Much of the following information was gathered and freely translated from Swedish government funded site: www.riksantikvarieämbetet.se. To the best of my knowledge, there are no copyrights on the information. If there is, please let me know.

1200 years ago

the "Sveakungen" -- the king over a part of the later formalized Sweden -- raised a new trading post by one of the Baltic Sea's inlets. The place was named Birka and became Sweden's first proper city. Today, Birka is a popular tourist attraction and a place where the archeologists' excavations constantly provide new knowledge about the life in this former viking city.

For two hundred years

Birka was a central point of trade in Northen Europe. The city was founded in the end of the 8th century and was abandoned in the second half of the 10th century. At its most active time the city had about 1000 inhabitants. In addition, many foreigners visited the city during both shorter and longer periods of time. In the north west, on the other side of the inlet, the King's residence was situated, which he used when he visited the city along with his following.

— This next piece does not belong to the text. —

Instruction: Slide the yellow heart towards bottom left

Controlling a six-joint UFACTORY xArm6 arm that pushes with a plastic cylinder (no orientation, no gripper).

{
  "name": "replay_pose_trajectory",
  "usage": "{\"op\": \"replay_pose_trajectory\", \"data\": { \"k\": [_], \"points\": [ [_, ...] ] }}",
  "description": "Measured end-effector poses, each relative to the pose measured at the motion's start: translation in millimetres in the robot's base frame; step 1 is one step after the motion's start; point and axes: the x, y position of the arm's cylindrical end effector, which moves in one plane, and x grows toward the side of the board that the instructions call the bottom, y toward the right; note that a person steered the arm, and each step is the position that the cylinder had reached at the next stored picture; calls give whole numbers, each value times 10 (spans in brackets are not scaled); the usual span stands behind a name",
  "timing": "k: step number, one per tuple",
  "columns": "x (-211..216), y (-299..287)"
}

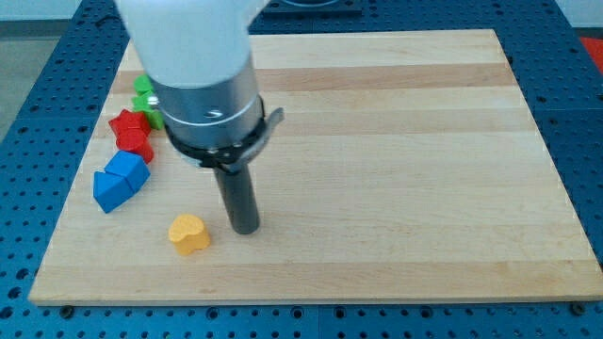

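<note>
Nearest us, the yellow heart [189, 234] lay low on the board's [396, 198] left. Our tip [246, 229], a bare rod with nothing to open or close, stood just right of it, probably to shove it leftward. Beyond sat blue [120, 179], red [132, 133] and green [146, 98] blocks.
</note>
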Motion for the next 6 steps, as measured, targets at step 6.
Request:
{"op": "replay_pose_trajectory", "data": {
  "k": [6],
  "points": [
    [239, -917]
  ]
}}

The excavation findings has shown that the trade routes through Birka reached a long way outside Scandinavia. Arabic silver along with pearls from Eastern Europe and Russia was traded against iron and animal skins. The rich findings also tell about a society with a strong hierarchy and large differences in both social status and sex. Tradesmen, warriors, craftsmen and peasants all obayed the King. When he wasn't present himself, his rule was enforced by a governor.

As of 1993, Birka and Hovgården, the King's residence, are listed as World Heritages. You can visit Birka -- situated on an island -- by charter boat from Stockholm or any of the other cities about the Lake Mälaren and skilled archeologists are giving guided tours.

Visit it if you have the chance!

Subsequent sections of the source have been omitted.